For Coca-Cola FEMSA, the components of cost of goods sold include raw materials (principally concentrate, sweeteners and packaging materials), depreciation costs attributable to Coca-Cola FEMSAs production facilities, wages and other employment costs associated with the labor force employed at its production facilities and certain overhead costs. Concentrate prices are determined as a percentage of the retail price of Coca-Cola FEMSAs products in local currency net of applicable taxes. Packaging materials, mainly PET and aluminum, and HFCS, used as a sweetener in some countries, are denominated in U.S. dollars.
Administrative and selling expenses as a percentage of total revenues decreased 110 basis points to 31.8% in 2014 as compared to 2013. Administrative and selling expenses in absolute terms decreased 8.7% mainly as a result of the lower contribution of Coca-Cola FEMSAs Venezuelan operations driven by the negative translation effect discussed above. In local currency, operating expenses decreased as a percentage of revenues in most of Coca-Cola FEMSAs territories, despite the continued marketing investments to support Coca-Cola FEMSAs marketplace execution and bolster its returnable packaging base across its operations, higher labor costs in Venezuela and Argentina, and higher freight costs in Brazil and Venezuela.
In 2014, Coca-Cola FEMSAs other operating expenses totaled Ps.548 million. These expenses were mainly driven by (i) an operating currency fluctuation effect in Venezuela recorded during the second quarter of 2014, (ii) an operating currency fluctuation effect across Coca-Cola FEMSAs territories in the fourth quarter of 2014, (iii) restructuring charges mainly in Coca-Cola FEMSAs Mexican operations and (iv) a loss on the sale of certain fixed assets.
As used by Coca-Cola FEMSA, the term comprehensive financing result refers to the combined financial effects of net interest expenses, net financial foreign exchange gains or losses, and net gains or losses on monetary position from the hyperinflationary countries where Coca-Cola FEMSA operates. Net financial foreign exchange gains or losses represent the impact of changes in foreign-exchange rates on financial assets or liabilities denominated in currencies other than local currencies and gains or losses resulting from derivative financial instruments. A financial foreign exchange loss arises if a liability is denominated in a foreign currency that appreciates relative to the local currency between the date the liability is incurred or the beginning of the period, whichever comes first, and the date it is repaid or the end of the period, whichever comes first, as the appreciation of the foreign currency results in an increase in the amount of local currency, which must be exchanged to repay the specified amount of the foreign currency liability.
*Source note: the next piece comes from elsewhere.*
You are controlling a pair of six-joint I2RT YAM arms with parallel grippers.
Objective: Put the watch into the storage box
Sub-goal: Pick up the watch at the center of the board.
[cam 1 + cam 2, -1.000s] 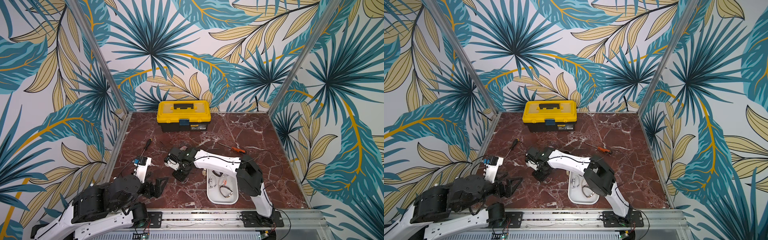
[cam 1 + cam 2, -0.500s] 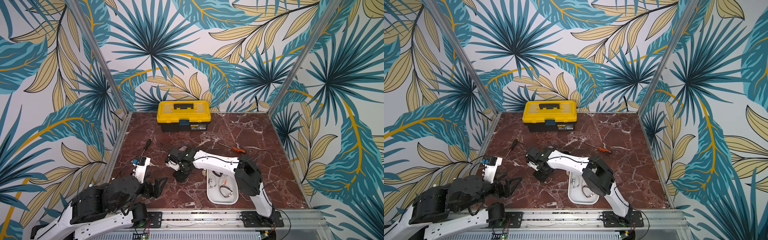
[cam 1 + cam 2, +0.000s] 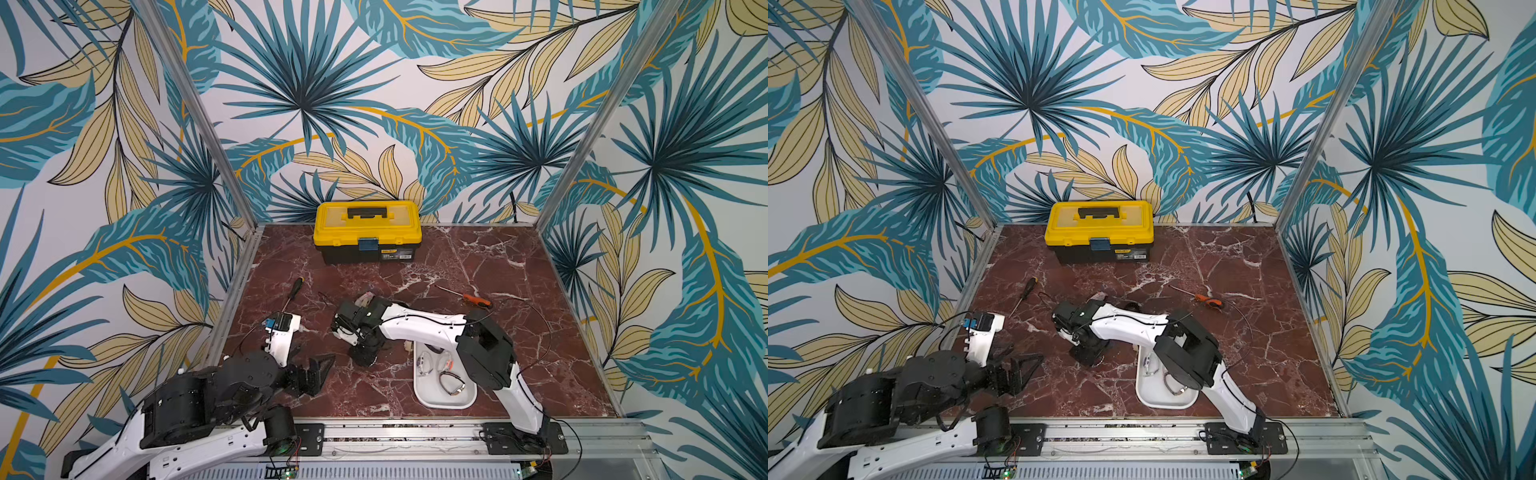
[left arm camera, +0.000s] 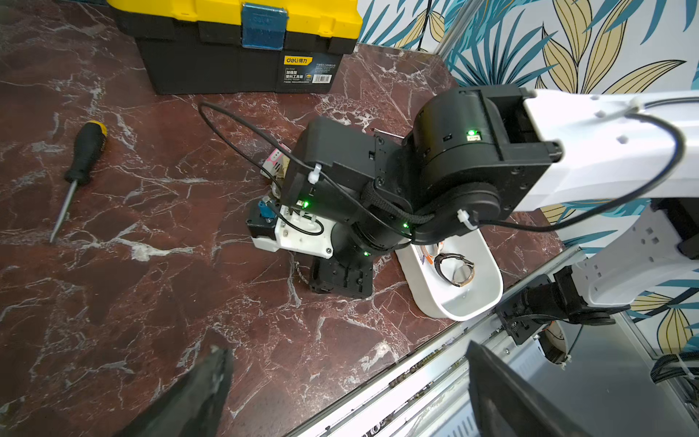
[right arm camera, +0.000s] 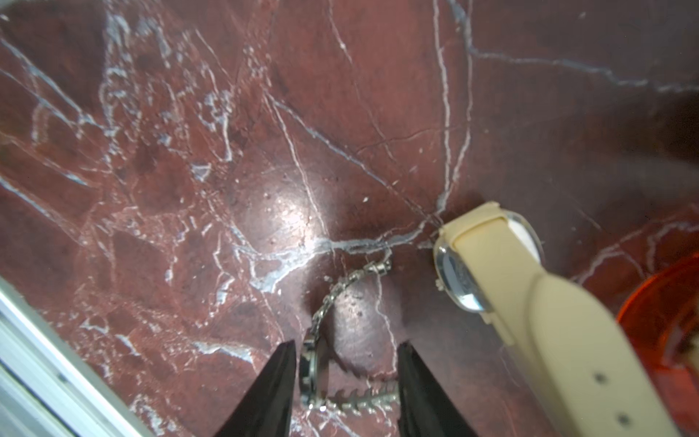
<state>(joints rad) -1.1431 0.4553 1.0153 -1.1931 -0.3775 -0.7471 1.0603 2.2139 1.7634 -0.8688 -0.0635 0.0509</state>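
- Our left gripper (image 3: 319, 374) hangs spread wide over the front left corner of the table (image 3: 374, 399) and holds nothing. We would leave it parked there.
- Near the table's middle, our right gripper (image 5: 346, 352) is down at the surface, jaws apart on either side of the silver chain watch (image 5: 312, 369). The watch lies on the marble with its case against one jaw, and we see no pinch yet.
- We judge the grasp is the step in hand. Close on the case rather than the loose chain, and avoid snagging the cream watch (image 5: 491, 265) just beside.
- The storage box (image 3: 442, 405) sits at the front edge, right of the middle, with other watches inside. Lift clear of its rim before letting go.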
Coca-Cola FEMSAs comprehensive financing result in 2014 recorded an expense of Ps. 6,422 million as compared to an expense of Ps. 3,773 million in 2013. This increase was mainly driven by higher interest expense due to a larger debt position and a foreign exchange loss mainly as a result of the depreciation of the end-of-period exchange rate of the Mexican peso during the year as applied to a higher U.S. dollar-denominated net debt position.
Coca-Cola FEMSAs income taxes decreased to Ps.3,861 million, from Ps.5,731 million in 2013. In 2014, income taxes, as a percentage of income before income taxes and share of the profit of associates and joint ventures accounted for using the equity method, were 25.8% as compared to 33.3% in 2013. The lower effective tax rate registered during 2014 was mainly driven by (i) a smaller contribution from Coca-Cola FEMSAs Venezuelan subsidiary (resulting from the use of the SICAD II rate for translation purposes) which carries a higher effective tax rate, (ii) the inflationary tax effects in Venezuela, and (iii) a one-time benefit related to the settlement of certain contingent tax liabilities under the tax amnesty program offered by the Brazilian tax authorities, which was registered during the third quarter of 2014.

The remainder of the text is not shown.